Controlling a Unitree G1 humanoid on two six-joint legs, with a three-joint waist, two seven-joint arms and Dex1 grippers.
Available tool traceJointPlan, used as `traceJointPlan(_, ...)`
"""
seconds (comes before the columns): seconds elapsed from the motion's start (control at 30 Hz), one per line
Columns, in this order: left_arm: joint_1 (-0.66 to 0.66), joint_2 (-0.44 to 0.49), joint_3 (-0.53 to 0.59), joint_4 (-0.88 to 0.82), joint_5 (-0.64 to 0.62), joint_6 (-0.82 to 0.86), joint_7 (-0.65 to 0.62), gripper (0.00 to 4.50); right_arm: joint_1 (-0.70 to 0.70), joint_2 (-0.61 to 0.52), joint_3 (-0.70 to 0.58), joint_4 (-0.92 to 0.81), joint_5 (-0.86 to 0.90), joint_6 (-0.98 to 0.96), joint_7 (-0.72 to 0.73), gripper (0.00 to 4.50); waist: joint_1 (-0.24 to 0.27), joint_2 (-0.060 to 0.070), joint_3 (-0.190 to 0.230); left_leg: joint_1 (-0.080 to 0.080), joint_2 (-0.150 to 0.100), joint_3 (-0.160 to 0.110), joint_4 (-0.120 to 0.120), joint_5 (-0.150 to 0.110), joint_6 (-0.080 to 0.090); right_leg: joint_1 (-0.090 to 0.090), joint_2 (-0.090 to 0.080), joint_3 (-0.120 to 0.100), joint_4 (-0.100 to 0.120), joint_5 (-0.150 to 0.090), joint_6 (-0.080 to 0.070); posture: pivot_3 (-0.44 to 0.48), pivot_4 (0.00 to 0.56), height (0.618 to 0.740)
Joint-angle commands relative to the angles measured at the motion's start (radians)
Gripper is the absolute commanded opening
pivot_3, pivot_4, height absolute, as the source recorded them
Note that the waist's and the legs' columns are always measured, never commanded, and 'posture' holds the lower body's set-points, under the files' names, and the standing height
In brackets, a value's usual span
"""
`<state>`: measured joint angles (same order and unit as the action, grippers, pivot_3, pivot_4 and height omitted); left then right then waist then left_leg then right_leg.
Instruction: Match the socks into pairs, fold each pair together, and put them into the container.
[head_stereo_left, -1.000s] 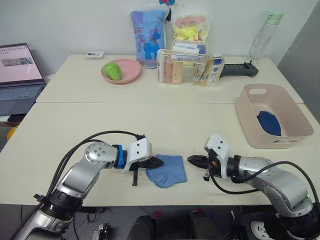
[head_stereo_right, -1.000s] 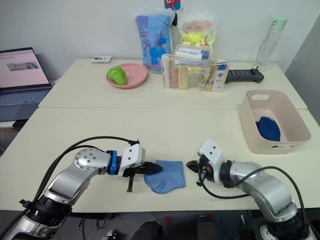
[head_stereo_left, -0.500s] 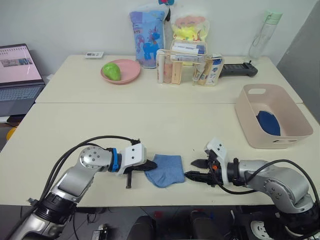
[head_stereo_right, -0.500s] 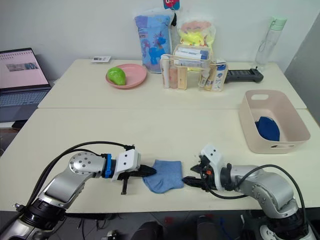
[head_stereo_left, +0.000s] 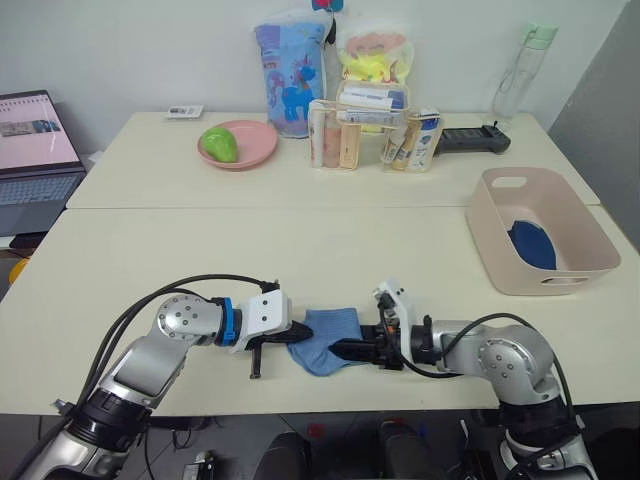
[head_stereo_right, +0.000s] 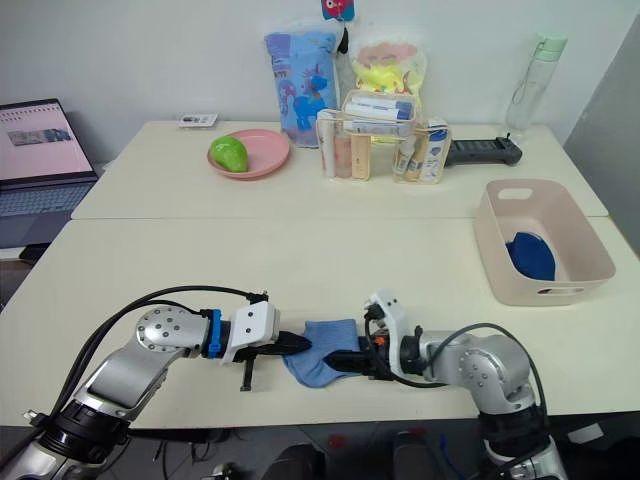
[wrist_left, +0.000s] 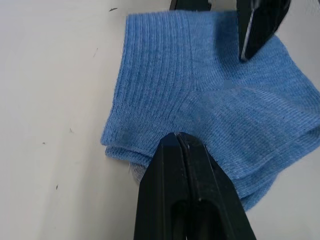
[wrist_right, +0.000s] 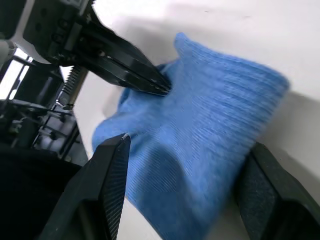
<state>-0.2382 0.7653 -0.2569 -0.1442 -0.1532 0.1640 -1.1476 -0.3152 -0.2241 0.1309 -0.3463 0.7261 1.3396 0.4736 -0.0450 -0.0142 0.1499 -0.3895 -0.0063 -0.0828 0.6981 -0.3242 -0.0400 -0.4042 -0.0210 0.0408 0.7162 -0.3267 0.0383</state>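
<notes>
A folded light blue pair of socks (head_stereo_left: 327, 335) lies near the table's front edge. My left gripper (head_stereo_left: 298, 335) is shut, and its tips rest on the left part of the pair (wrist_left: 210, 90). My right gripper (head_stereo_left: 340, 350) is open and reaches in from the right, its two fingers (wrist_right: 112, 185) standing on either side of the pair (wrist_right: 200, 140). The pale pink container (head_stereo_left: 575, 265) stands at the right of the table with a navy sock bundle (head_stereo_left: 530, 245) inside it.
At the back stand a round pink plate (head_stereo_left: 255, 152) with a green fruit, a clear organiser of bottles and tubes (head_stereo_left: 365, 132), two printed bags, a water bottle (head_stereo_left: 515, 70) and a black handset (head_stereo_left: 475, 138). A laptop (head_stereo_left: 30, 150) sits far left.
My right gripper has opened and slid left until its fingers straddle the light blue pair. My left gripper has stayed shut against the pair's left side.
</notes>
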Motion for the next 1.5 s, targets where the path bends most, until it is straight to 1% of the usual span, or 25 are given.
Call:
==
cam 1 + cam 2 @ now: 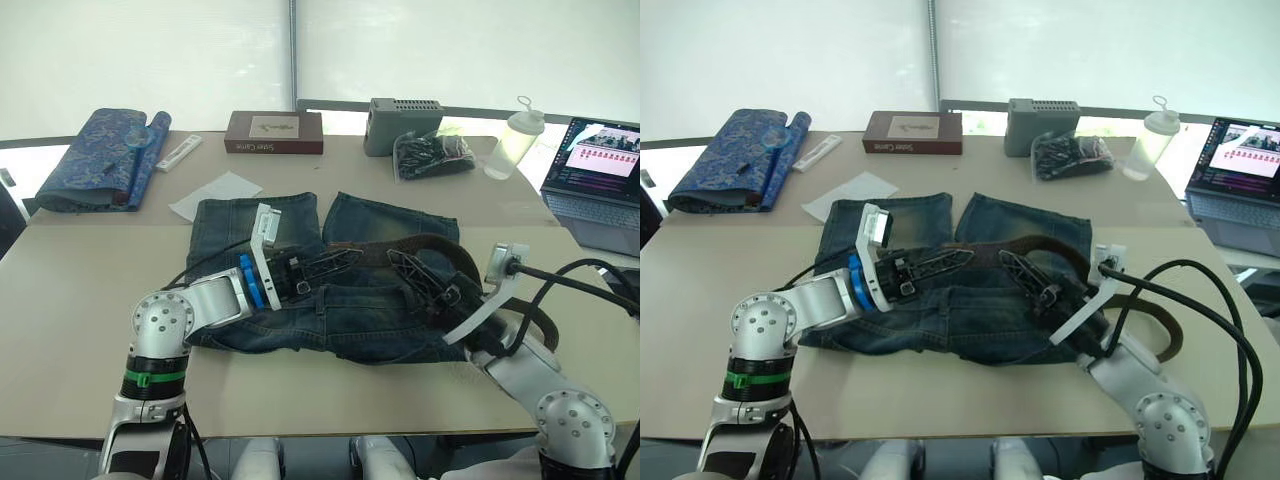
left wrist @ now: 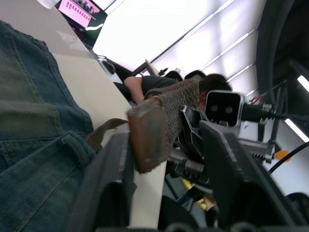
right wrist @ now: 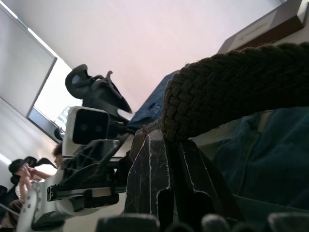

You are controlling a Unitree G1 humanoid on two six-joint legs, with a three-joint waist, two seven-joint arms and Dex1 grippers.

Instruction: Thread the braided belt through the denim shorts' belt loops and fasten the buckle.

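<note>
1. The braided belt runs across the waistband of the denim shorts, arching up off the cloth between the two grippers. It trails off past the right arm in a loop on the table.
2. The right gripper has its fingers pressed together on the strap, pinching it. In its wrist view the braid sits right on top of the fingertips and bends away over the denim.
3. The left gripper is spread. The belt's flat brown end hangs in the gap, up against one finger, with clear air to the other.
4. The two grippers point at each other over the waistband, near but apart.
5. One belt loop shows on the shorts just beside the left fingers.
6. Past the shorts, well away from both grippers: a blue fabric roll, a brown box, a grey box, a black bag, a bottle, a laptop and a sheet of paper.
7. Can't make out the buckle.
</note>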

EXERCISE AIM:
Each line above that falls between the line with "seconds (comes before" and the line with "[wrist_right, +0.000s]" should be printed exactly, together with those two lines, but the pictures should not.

REPLY TO THE TASK:
seconds (comes before the columns): seconds elapsed from the motion's start (control at 30 Hz), one per line
Columns, in this order: left_arm: joint_1 (-0.66 to 0.66), joint_2 (-0.44 to 0.49), joint_3 (-0.53 to 0.59), joint_4 (-0.88 to 0.82), joint_5 (-0.64 to 0.62), joint_6 (-0.82 to 0.86), joint_7 (-0.65 to 0.62), gripper (0.00 to 4.50); right_arm: joint_1 (-0.70 to 0.70), joint_2 (-0.61 to 0.52), joint_3 (-0.70 to 0.58), joint_4 (-0.92 to 0.81), joint_5 (-0.86 to 0.90), joint_6 (-0.98 to 0.96), joint_7 (-0.72 to 0.73), gripper (0.00 to 4.50); waist: joint_1 (-0.24 to 0.27), joint_2 (-0.060 to 0.070), joint_3 (-0.190 to 0.230); left_leg: joint_1 (-0.080 to 0.080), joint_2 (-0.150 to 0.100), joint_3 (-0.160 to 0.110), joint_4 (-0.120 to 0.120), joint_5 (-0.150 to 0.110), joint_6 (-0.080 to 0.090); right_leg: joint_1 (-0.090 to 0.090), joint_2 (-0.090 to 0.080), joint_3 (-0.120 to 0.100), joint_4 (-0.100 to 0.120), joint_5 (-0.150 to 0.090), joint_6 (-0.080 to 0.070); posture: pivot_3 (-0.44 to 0.48), pivot_4 (0.00 to 0.56), height (0.618 to 0.740)
Joint-angle commands relative to the angles measured at the motion's start (radians)
Gripper is the absolute commanded opening
pivot_3, pivot_4, height absolute, as the source recorded them
Note that the waist's and the legs' columns are always measured, never commanded, and 'posture' holds the lower body's set-points, under the files' names, and the standing height
In brackets, a value's usual span
"""
`<state>`: measured joint angles (same order and unit as the action, grippers, pivot_3, pivot_4 and height omitted); left then right then waist then left_leg then right_leg.
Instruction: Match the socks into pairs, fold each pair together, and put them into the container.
[head_stereo_left, -1.000s] 
[head_stereo_right, -1.000s] 
[head_stereo_left, -0.500s] 
[head_stereo_right, -0.500s] 
[head_stereo_left, +0.000s] 
[head_stereo_right, +0.000s] 
[wrist_left, +0.000s] 
[wrist_right, +0.000s] 

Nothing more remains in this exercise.